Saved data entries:
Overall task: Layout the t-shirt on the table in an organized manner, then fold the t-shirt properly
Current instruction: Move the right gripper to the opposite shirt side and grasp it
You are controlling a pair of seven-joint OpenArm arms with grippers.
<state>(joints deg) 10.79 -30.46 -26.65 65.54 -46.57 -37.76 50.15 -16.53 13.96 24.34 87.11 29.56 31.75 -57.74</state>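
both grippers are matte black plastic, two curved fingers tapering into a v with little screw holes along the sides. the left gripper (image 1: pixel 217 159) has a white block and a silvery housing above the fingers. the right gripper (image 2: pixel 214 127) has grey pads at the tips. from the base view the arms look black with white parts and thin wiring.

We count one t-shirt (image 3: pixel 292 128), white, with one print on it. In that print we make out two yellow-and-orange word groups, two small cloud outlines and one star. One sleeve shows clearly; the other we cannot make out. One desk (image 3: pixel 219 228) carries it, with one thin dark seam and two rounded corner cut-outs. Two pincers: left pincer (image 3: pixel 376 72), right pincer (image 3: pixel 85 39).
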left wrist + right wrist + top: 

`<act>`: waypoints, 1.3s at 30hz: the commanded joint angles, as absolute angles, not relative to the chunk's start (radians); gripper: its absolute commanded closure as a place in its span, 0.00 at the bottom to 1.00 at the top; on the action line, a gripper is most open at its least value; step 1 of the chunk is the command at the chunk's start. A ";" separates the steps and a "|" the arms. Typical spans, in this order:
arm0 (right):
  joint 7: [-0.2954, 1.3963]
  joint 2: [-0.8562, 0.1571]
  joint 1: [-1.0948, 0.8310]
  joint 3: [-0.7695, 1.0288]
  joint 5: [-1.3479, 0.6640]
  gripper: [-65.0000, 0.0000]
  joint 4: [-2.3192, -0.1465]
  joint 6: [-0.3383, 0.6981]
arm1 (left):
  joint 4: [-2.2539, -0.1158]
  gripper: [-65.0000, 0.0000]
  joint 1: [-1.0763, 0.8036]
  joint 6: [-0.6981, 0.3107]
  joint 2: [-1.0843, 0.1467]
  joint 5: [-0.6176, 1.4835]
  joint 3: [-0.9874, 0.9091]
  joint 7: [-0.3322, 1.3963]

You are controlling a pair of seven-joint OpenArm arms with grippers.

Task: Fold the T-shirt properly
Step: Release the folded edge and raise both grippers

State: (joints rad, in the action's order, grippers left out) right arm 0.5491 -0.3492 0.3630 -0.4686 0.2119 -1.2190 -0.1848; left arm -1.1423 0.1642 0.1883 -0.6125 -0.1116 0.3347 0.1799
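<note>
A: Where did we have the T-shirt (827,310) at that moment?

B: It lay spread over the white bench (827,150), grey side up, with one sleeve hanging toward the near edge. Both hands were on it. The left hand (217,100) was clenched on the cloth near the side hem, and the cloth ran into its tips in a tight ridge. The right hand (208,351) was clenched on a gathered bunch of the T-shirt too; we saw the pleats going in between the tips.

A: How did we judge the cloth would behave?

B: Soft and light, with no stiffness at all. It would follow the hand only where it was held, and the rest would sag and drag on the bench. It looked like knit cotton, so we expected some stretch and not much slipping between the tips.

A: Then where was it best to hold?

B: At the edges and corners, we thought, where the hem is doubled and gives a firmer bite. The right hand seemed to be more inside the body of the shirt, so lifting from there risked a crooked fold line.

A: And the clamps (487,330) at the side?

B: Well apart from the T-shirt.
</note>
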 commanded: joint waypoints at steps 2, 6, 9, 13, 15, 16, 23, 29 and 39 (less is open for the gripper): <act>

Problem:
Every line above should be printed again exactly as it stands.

Answer:
Overall task: Layout the t-shirt on the table in an organized manner, then fold the t-shirt properly
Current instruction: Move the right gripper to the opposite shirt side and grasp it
You are controlling a pair of seven-joint OpenArm arms with grippers.
<state>(joints deg) 10.79 -30.46 -26.65 65.54 -46.57 -37.76 50.15 -16.53 13.96 24.34 87.11 29.56 31.75 -57.74</state>
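both grippers are matte black plastic, two curved fingers tapering into a v with little screw holes along the sides. the left gripper (image 1: pixel 217 159) has a white block and a silvery housing above the fingers. the right gripper (image 2: pixel 214 127) has grey pads at the tips. from the base view the arms look black with white parts and thin wiring.

We count one t-shirt (image 3: pixel 292 128), white, with one print on it. In that print we make out two yellow-and-orange word groups, two small cloud outlines and one star. One sleeve shows clearly; the other we cannot make out. One desk (image 3: pixel 219 228) carries it, with one thin dark seam and two rounded corner cut-outs. Two pincers: left pincer (image 3: pixel 376 72), right pincer (image 3: pixel 85 39).
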left wrist + right wrist + top: 

`<act>`: waypoints, 1.3s at 30hz: the commanded joint angles, as absolute angles, not relative to the chunk's start (radians); gripper: its absolute commanded closure as a place in its span, 0.00 at the bottom to 1.00 at the top; on the action line, a gripper is most open at its least value; step 1 of the chunk is the command at the chunk's start. A ";" separates the steps and a "|" the arms. Typical spans, in this order:
arm0 (right):
  joint 7: [-0.2954, 1.3963]
  joint 2: [-0.8562, 0.1571]
  joint 1: [-1.0948, 0.8310]
  joint 3: [-0.7695, 1.0288]
  joint 5: [-1.3479, 0.6640]
  gripper: [-65.0000, 0.0000]
  joint 4: [-2.3192, -0.1465]
  joint 6: [-0.3383, 0.6981]
arm1 (left):
  joint 4: [-2.2539, -0.1158]
  gripper: [-65.0000, 0.0000]
  joint 1: [-1.0763, 0.8036]
  joint 6: [-0.6981, 0.3107]
  joint 2: [-1.0843, 0.1467]
  joint 5: [-0.6176, 1.4835]
  joint 3: [-0.9874, 0.9091]
  joint 7: [-0.3322, 1.3963]

You are controlling a pair of seven-joint OpenArm arms with grippers.

Task: Fold the T-shirt properly
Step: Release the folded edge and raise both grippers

State: (joints rad, in the action's order, grippers left out) right arm 0.5491 -0.3492 0.3630 -0.4686 0.2119 -1.2190 -0.1848; left arm -1.1423 0.1642 0.1883 -0.6125 -0.1116 0.3347 0.1799
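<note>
A: Where did we have the T-shirt (827,310) at that moment?

B: It lay spread over the white bench (827,150), grey side up, with one sleeve hanging toward the near edge. Both hands were on it. The left hand (217,100) was clenched on the cloth near the side hem, and the cloth ran into its tips in a tight ridge. The right hand (208,351) was clenched on a gathered bunch of the T-shirt too; we saw the pleats going in between the tips.

A: How did we judge the cloth would behave?

B: Soft and light, with no stiffness at all. It would follow the hand only where it was held, and the rest would sag and drag on the bench. It looked like knit cotton, so we expected some stretch and not much slipping between the tips.

A: Then where was it best to hold?

B: At the edges and corners, we thought, where the hem is doubled and gives a firmer bite. The right hand seemed to be more inside the body of the shirt, so lifting from there risked a crooked fold line.

A: And the clamps (487,330) at the side?

B: Well apart from the T-shirt.
</note>
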 commanded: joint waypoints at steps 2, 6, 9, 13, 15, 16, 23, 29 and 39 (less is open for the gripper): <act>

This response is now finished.